Flynn miró desesperadamente a su alrededor y sus ojos se posaron en una de las enfermeras, quien respondió con un bufido y se cruzó de brazos sobre su amplio busto.

–¡A mí no me mires, cielo!

Flynn se volvió hacia los abogados.

–Tiene que haber otra opción. Los embriones han de ser implantados en otra persona…

–Debemos hacerlo ya –insistió el médico–. Cada minuto que perdemos aumenta el riesgo de que se pierdan. No hay demora posible. Estamos al límite del tiempo.

El corazón de Flynn latía desbocadamente. Todo el resentimiento albergado hacia los Rochester por la mala influencia que habían tenido en su hermano afloró a la superficie y se volcó en la mujer de la camilla.

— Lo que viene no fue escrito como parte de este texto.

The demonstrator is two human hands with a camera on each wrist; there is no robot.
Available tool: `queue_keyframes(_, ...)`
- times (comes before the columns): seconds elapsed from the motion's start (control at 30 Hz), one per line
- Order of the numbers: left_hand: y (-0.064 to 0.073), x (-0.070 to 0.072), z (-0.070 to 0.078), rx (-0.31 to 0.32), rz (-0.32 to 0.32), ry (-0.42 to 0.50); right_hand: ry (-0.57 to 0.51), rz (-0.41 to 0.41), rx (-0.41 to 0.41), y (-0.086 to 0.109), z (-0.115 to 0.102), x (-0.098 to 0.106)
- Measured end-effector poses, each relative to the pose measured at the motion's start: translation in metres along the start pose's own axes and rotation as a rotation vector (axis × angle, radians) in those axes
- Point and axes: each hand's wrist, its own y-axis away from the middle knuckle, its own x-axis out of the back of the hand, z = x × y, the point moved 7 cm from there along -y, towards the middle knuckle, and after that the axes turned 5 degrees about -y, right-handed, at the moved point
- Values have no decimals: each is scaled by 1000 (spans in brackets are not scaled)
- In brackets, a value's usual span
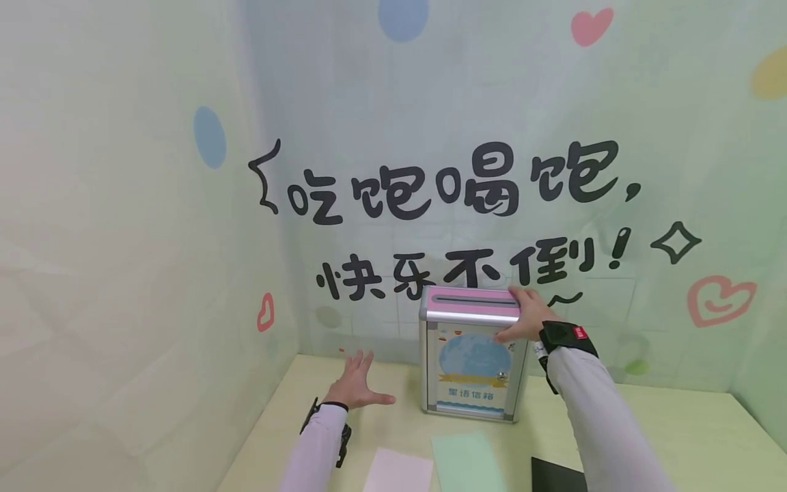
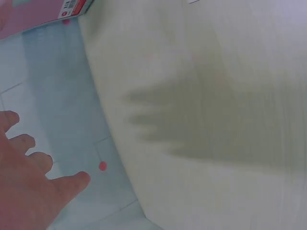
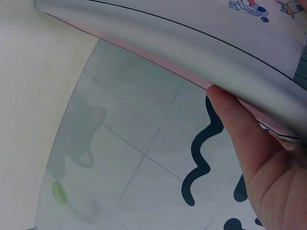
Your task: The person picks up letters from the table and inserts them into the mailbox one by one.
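A pink letter box (image 1: 473,355) with silver metal edges, a slot in its top and a blue globe picture on its front stands at the back of the table. My right hand (image 1: 527,316) grips its top right corner, thumb on the front and fingers over the top. In the right wrist view, a finger of the right hand (image 3: 259,148) lies along the silver edge of the letter box (image 3: 192,48). To the left of the box, my left hand (image 1: 358,384) is spread over the table, holding nothing. The left wrist view shows this hand (image 2: 33,177) apart from the box's pink side (image 2: 38,17).
On the pale wooden table (image 1: 664,437), a pink sheet (image 1: 399,471), a green sheet (image 1: 468,461) and a black flat item (image 1: 556,476) lie near the front. A printed wall (image 1: 381,102) with black lettering rises right behind the box; another wall (image 1: 123,273) borders the left side.
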Motion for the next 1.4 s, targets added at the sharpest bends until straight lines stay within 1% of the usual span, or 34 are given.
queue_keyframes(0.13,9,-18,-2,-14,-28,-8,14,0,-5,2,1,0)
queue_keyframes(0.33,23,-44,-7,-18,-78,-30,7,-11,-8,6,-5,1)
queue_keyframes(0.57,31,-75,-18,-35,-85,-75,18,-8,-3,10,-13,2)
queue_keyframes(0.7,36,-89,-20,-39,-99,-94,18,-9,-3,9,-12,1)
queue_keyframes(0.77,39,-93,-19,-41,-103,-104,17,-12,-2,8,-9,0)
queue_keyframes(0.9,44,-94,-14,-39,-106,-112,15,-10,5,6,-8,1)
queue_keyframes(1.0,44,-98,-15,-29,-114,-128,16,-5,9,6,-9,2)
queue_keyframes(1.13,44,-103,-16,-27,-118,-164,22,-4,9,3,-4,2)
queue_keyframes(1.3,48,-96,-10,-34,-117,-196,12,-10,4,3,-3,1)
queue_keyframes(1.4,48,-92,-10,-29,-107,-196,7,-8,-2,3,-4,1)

–¿Necesita hacerse antes la pedicura, princesa?

Ella apretó fuertemente los labios y retorció el camisón en sus manos, pero no respondió a la provocación. Sus ojos le imploraban que accediera al implante, y algo le dijo a Flynn que no era una mujer acostumbrada a suplicar por nada.

Y en aquel instante la balanza se inclinó a su favor.

Belinda Rochester estaba tan desesperada como él. Y la gente desesperada hacía cosas desesperadas. Un plan descabellado empezó a tomar formar en su cabeza.

–La tenencia presume propiedad.

–¿Cómo dice?

–Ningún juez en el mundo me concedería la custodia de esos niños después de haberlos gestado usted –miró a los abogados–. ¿Cierto?

Los dos letrados parecían lamentar no haberse tomado el día libre, pero ambos asintieron.